• **ABOUT THIS TASK**
Nothing beyond the line containing "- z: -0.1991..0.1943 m" should be printed; print each line exactly from the first line of the listing below through it.

• **GIVEN MATERIAL**
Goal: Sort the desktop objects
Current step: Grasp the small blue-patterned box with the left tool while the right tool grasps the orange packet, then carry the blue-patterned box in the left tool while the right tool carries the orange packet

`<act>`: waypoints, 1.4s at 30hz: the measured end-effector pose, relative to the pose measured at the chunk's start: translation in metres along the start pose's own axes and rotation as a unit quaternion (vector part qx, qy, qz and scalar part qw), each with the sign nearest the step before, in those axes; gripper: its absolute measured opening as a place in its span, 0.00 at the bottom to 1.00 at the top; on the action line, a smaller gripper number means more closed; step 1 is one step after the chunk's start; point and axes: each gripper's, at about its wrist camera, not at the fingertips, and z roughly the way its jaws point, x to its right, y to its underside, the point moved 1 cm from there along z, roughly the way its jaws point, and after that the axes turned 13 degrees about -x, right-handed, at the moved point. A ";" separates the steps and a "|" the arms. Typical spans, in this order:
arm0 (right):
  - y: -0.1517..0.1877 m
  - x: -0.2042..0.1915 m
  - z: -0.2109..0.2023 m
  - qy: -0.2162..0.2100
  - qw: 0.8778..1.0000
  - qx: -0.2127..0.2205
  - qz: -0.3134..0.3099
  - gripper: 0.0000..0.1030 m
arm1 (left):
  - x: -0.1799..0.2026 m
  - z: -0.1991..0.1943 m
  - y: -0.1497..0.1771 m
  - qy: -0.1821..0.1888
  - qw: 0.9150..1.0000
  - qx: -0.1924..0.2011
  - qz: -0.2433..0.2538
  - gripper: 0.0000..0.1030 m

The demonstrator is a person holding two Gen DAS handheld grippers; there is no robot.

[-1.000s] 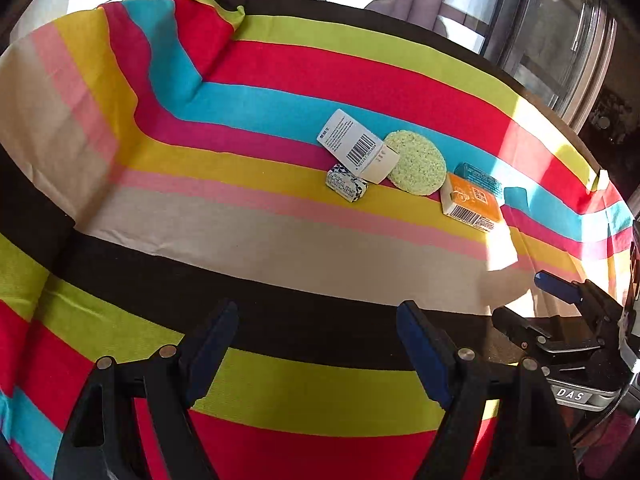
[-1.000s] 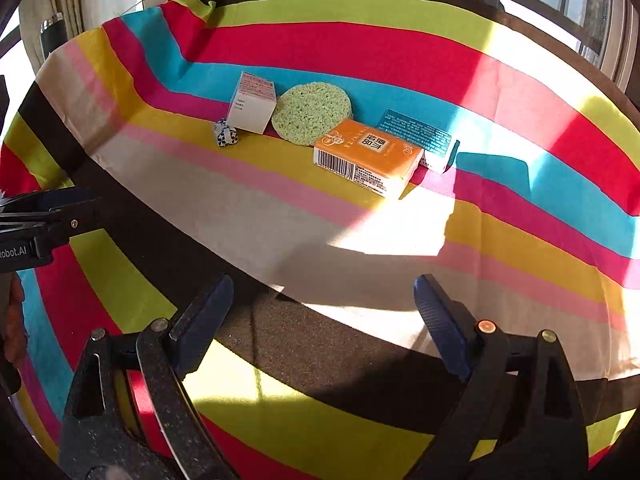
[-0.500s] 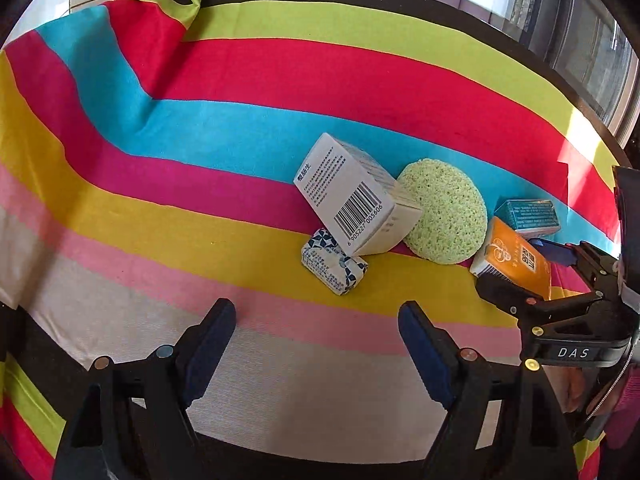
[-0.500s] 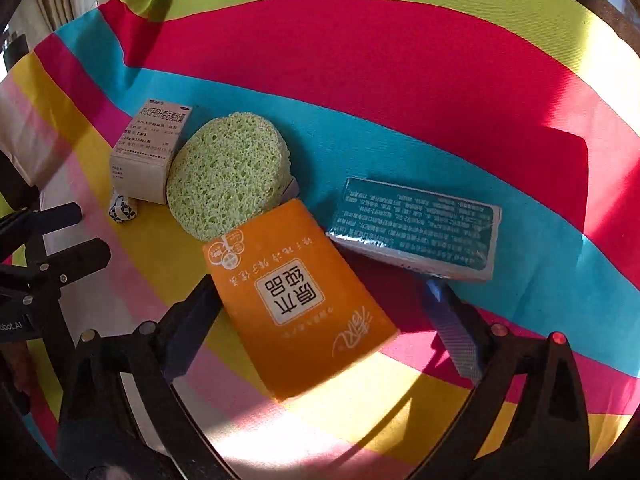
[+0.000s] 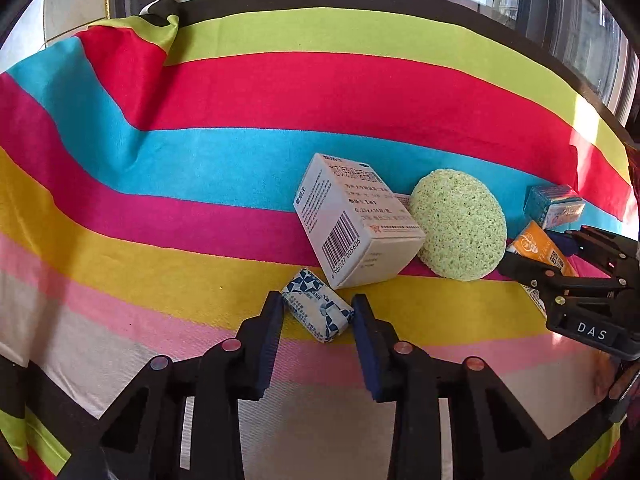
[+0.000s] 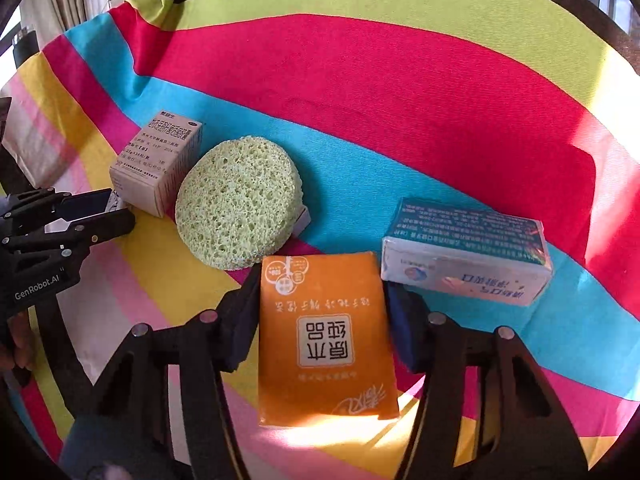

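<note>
**Both grippers have come forward and closed on small packs**

Both grippers have slid forward over the striped cloth (image 5: 200, 92) since a second ago, and the little pile of things now looks big and near. Their jaws have just been closing.

In the left wrist view, the left gripper (image 5: 318, 312) has the small blue and white packet (image 5: 317, 311) between its blue pads. One pad touches each end of the packet, so it is gripped. The packet lies on the yellow stripe, just in front of the white box with the barcode (image 5: 352, 220). The gripper points down at a slant, with its black arms spread wide at the bottom of the view.

In the right wrist view, the right gripper (image 6: 322, 292) is clamped on the orange pack (image 6: 326, 336). A pad presses on each long side of the pack. The pack lies flat, with its print upside down to the camera. This gripper also slants down toward the cloth.

The round green sponge (image 6: 238, 208) leans on the white box, between the box and the orange pack. The teal box (image 6: 466, 252) sits just to the right of the orange pack, on the blue stripe. It is very close to the right pad.

Each gripper shows up at the edge of the other one's view, side by side. A bit of a hand (image 6: 12, 344) shows behind the left one.
</note>
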 end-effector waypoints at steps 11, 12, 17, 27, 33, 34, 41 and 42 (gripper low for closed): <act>0.003 0.017 -0.002 0.018 1.000 -0.002 0.013 0.53 | -0.014 -0.007 0.002 0.027 1.000 0.002 0.012 0.34; 0.007 0.018 -0.005 0.015 1.000 -0.002 0.025 0.53 | -0.015 -0.009 0.003 0.030 0.999 0.002 0.011 0.34; 0.055 -0.003 -0.035 0.022 0.998 -0.018 0.061 0.53 | -0.012 -0.010 0.009 0.024 1.000 0.003 0.013 0.34; 0.161 -0.061 -0.104 0.010 0.996 0.013 0.090 0.53 | -0.009 -0.014 0.021 0.025 1.000 0.005 0.010 0.35; 0.165 -0.102 -0.096 -0.012 0.993 0.035 0.114 0.53 | -0.008 -0.040 0.053 0.003 0.999 0.030 0.011 0.35; 0.169 -0.102 -0.098 -0.016 0.992 0.037 0.117 0.54 | -0.005 -0.044 0.059 -0.003 0.999 0.035 0.015 0.35; 0.196 -0.100 -0.123 -0.015 0.993 0.048 0.107 0.53 | 0.019 -0.072 0.104 -0.026 0.998 0.048 0.040 0.35; 0.196 -0.104 -0.124 -0.017 0.993 0.050 0.102 0.54 | 0.016 -0.078 0.116 -0.022 0.998 0.049 0.038 0.35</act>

• **THE ANSWER**
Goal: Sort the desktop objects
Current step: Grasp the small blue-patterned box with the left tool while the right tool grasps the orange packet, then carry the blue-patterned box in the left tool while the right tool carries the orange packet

`<act>`: waypoints, 1.4s at 30hz: the measured end-effector pose, relative to the pose measured at the chunk's start: translation in metres along the start pose's own axes and rotation as a unit quaternion (vector part qx, qy, qz and scalar part qw), each with the sign nearest the step before, in those axes; gripper: its absolute measured opening as a place in its span, 0.00 at the bottom to 1.00 at the top; on the action line, a smaller gripper number means more closed; step 1 is one step after the chunk's start; point and axes: each gripper's, at about its wrist camera, not at the fingertips, and z roughly the way its jaws point, x to its right, y to its underside, the point moved 1 cm from there along z, roughly the way its jaws point, and after that the axes turned 13 degrees about -x, right-handed, at the moved point. A ";" separates the steps and a "|" the arms. Typical spans, in this order:
arm0 (right):
  - y: -0.1517..0.1877 m
  - x: -0.2042..0.1915 m
  - z: -0.2109..0.2023 m
  - qy: -0.2162..0.2100
  - qw: 0.8778..1.0000
  - qx: -0.2127..0.2205
  - qz: -0.3134..0.3099
  - gripper: 0.0000..0.1030 m
arm1 (left):
  - x: -0.1799..0.2026 m
  - z: -0.1991..0.1943 m

This exercise is now finished.